"Dia jangan-jangan pembunuhnya, Pak!" pekik tuan penuh amarah. Bogem mentah hampir saja melayang dari tangannya pada seorang lelaki berjas hitam yang duduk begitu santai seperti tidak ada masalah, bila dua petugas tidak menahannya.
"Saudara siapa?" tanya petugas itu.
"Saya teman mendiang, Pak."
"Tepatnya, selingkuhan, Pak," tukas pengasuh bayi. Mata tuan mendadak memerah. Dahinya berkerut. Kepalanya panas. Dia betul-betul marah. Dua petugas masih sibuk memeganginya.
"Apa yang Saudara lakukan hari ini?"
Lelaki itu dengan tenang berkata, "Saya hanya berkunjung sampai sore, Pak. Setelah itu, saya pergi. Saya tidak mungkin pelakunya. Kan kejadiannya malam ini."
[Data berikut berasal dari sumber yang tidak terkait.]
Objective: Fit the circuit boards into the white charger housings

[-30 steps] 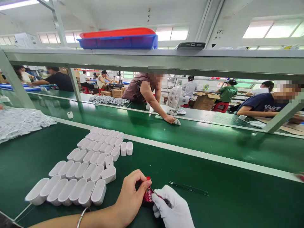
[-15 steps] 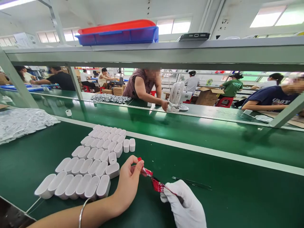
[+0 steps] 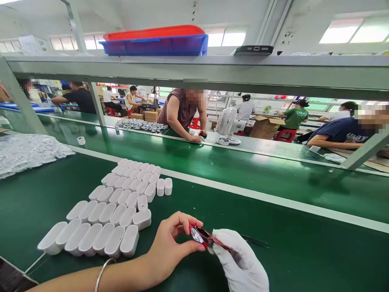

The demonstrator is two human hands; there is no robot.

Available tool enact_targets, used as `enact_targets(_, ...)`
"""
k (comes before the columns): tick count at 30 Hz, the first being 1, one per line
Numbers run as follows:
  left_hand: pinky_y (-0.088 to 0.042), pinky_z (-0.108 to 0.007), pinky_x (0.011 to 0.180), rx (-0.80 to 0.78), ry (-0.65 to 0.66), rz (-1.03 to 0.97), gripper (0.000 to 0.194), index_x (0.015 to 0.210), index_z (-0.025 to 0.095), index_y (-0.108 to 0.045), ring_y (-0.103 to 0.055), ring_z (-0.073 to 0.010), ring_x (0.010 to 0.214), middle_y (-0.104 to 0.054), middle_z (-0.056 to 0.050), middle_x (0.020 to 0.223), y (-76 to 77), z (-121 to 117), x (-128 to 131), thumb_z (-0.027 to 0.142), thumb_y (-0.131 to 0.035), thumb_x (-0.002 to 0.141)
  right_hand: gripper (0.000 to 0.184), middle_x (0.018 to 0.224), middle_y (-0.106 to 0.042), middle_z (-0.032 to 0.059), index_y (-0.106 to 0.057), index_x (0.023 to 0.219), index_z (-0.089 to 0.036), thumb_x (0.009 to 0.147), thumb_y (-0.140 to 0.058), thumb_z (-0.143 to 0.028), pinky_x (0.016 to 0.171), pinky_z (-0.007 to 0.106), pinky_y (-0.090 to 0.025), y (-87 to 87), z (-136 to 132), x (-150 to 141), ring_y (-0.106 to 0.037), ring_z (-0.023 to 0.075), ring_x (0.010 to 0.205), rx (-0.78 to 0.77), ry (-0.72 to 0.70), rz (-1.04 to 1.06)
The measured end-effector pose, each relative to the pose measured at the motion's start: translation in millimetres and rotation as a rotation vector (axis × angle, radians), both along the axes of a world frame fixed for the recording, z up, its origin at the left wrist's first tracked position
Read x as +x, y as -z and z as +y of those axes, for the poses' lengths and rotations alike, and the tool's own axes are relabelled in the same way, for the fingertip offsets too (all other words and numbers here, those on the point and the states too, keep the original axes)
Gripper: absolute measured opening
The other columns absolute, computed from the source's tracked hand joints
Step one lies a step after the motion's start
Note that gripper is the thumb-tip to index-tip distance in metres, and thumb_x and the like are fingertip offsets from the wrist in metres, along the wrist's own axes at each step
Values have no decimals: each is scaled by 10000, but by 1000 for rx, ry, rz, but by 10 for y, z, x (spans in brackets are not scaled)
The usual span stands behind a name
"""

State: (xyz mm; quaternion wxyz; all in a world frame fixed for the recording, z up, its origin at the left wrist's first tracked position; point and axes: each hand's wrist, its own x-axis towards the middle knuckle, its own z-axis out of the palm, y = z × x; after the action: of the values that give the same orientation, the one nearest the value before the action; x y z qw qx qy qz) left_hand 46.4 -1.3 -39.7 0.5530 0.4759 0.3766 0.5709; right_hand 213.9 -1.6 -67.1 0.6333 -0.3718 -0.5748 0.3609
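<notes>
A small red foil packet (image 3: 209, 238) with a silvery inside is held between my two hands, its torn mouth gaping and something dark inside. My bare left hand (image 3: 178, 235), a bangle on its wrist, pinches the packet's edge between thumb and fingers. The white-gloved right hand (image 3: 235, 255) grips the packet's other end. Behind that glove, dark tweezers (image 3: 254, 240) lie on the green work surface, partly hidden. To the left of my hands stand rows of white oval cups (image 3: 101, 237), their open tops up.
A clear plastic bag of small parts (image 3: 32, 154) lies at left. Beyond a white strip runs a green belt (image 3: 243, 166) carrying a single white piece (image 3: 81, 140). Overhead, a shelf (image 3: 231, 67) bears red and blue trays (image 3: 154, 44) and a phone (image 3: 254, 50). Co-workers and a fan (image 3: 226, 125) are opposite.
The packet's top has been pulled wide, and my left hand has shifted right and down against the right glove. A co-worker opposite has drawn a hand back from the fan.
</notes>
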Motion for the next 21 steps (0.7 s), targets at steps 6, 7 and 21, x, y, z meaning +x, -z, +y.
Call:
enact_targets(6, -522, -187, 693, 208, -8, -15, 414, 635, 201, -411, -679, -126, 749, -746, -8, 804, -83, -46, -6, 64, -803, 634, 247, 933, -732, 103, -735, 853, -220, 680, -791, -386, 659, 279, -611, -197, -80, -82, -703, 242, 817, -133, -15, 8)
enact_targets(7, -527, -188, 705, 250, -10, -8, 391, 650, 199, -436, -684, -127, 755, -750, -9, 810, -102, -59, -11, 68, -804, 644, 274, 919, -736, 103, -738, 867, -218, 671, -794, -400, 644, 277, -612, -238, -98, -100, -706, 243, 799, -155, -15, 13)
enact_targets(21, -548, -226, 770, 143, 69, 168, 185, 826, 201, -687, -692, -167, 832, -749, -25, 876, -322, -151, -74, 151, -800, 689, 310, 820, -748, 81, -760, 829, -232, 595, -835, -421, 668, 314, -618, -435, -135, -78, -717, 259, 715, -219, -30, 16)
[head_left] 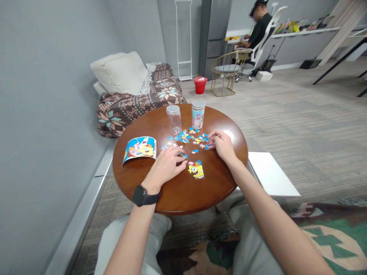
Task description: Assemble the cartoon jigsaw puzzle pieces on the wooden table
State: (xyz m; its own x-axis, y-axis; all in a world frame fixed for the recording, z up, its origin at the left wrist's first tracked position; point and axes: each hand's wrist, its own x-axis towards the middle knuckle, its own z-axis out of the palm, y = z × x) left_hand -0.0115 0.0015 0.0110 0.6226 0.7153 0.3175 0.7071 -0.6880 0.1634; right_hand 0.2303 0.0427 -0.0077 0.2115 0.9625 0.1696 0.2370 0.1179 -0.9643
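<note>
On the round brown table (172, 194) lies a loose pile of small jigsaw puzzle pieces (185, 136), mostly blue, pink and yellow. My left hand (169, 162) rests at the near left of the pile, fingers bent and apart, beside a blue puzzle piece (185, 156); whether it touches the piece is unclear. At the pile's right edge, my right hand (223, 145) has its fingers curved and apart over several pieces, partly hiding them. Between the hands and nearer me sits a joined puzzle section (196, 170) with a yellow cartoon face.
A curved picture sheet (140, 148) lies at the left. Behind the pile stand a clear lidded jar (174, 120) and a second jar (198, 115) with a printed label. Beyond are a blanket-covered sofa (137, 101), a red bin (200, 85) and a seated person (260, 30).
</note>
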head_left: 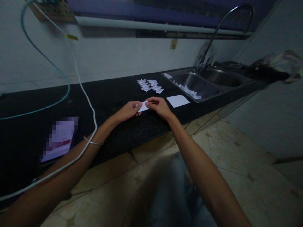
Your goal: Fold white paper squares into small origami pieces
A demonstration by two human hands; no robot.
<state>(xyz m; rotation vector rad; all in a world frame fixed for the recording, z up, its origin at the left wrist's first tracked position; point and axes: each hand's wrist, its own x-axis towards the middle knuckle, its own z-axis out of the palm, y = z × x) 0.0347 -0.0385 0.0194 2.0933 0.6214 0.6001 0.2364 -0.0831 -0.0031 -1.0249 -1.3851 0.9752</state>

Petugas itu diam. Ia seperti berpikir, menaruh curiga, dan tidak mudah percaya akan setiap jawaban orang-orang di depannya. Mungkinkah mereka berbohong? Apakah mereka ingin menguasai harta nyonya? Apakah ada dendam di balik kejadian ini?
"Ada CCTV di sini?"
"Tidak ada, Pak," jawab pengasuh bayi.
"Bagaimana sih, rumah gedong kok tidak ada CCTV-nya!"
Malam semakin larut. Para babu, selingkuhan nyonya, dan tuan terus disidang dengan banyak pertanyaan. Hujan di luar masih saja deras. Malam itu begitu menegangkan.